"Sudah Sore. Ayo aku antar pulang. Di sini aku cuma liat kamu kejar-kejaran sama kupu-kupu doang. Jijik liatnya. Sok cantik." Belva sok begidik melihat Tania yang tengah ngos-ngosan karena baru lari-lari nggak jelas.
Tania mengambil air mineral yang ada di atas kursi di sebelah Belva. Menenggaknya bertubi-tubi tanpa jaim. Ya, cara Tania menenggak minuman persis anak laki-laki yang baru saja main bola. Lalu dia duduk di samping Belva.
"Bukankah aku terlihat menarik ketika lagi kejar-kejaran Sama kupu-kupu. Seperti yang ada di film India. Ya kan?" Tania mengerjapkan matanya dengan ceria.
"Kalau kamu yang kejar-kejaran nggak ada menarik menariknya sama sekali. Malahan, geli liatnya. Udah ayo pulang!"
"Nggak ada rencana ngajak aku ke mana lagi gitu?" tanya Tania dengan kepala sedikit tertunduk.
"Kamu kenapa sih, kayaknya ogah-ogahan pulang ?"
"Nggak apa-apa.

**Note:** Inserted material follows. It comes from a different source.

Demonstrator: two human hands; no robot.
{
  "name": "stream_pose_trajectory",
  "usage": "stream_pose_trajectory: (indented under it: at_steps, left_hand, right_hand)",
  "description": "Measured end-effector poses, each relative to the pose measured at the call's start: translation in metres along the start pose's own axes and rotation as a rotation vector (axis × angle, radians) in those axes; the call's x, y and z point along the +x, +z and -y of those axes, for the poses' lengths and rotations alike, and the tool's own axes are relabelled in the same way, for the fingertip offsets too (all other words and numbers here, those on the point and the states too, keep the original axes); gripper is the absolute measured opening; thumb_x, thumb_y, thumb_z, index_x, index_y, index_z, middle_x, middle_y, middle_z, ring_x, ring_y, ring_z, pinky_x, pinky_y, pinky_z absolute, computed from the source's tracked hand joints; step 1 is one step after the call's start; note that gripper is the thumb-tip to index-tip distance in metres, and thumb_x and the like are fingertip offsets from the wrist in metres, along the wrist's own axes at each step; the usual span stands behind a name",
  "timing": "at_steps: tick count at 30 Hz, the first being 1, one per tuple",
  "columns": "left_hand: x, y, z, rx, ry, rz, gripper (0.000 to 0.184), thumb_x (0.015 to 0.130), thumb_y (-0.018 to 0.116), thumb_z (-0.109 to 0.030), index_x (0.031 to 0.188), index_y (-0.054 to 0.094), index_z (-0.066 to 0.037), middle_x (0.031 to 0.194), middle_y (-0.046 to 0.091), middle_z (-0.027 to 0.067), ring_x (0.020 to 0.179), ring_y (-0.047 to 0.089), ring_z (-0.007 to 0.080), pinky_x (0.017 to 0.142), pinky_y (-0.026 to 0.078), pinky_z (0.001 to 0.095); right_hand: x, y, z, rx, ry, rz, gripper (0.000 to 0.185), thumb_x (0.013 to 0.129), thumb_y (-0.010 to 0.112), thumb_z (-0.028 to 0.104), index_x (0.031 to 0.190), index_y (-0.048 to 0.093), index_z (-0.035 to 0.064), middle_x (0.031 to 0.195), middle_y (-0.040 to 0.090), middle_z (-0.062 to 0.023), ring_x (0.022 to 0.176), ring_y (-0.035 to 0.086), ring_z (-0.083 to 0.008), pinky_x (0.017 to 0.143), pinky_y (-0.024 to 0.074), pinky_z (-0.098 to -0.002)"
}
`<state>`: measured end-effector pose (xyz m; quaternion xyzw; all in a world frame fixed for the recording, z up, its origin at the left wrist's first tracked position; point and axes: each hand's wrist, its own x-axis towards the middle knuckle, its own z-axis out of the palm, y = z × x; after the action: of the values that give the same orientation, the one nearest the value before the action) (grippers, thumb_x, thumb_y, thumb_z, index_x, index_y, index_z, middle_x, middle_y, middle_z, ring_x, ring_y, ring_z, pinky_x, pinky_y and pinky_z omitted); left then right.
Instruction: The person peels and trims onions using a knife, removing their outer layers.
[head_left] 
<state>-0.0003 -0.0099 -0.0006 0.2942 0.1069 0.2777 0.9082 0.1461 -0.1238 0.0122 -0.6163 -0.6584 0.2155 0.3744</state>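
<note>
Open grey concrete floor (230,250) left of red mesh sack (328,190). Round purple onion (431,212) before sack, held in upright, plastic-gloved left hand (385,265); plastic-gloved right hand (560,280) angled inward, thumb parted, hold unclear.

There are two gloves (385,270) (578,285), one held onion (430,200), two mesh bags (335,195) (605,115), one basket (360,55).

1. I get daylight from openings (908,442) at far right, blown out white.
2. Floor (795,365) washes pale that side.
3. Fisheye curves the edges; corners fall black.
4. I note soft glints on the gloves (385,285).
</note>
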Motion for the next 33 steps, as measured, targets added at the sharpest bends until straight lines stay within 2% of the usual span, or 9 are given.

Mumpung hari ini Kak Belva sedikit jinak."
"Jinak?" Belva melotot tepat dihadapan Tania. Kali ini mereka saling bertatap. Jarak wajah mereka hanya beberapa senti.
"Jangan tatap aku seperti itu, Kak. Tatapan kakak itu mengandung sihir, membuatku ingin di tatap lagi Dan lagi." Tania menikmati kedekatan itu. Dia tersenyum lebar meskipun saat itu dia sedang deg-degan, tapi ia coba untuk bersikap senormal mungkin.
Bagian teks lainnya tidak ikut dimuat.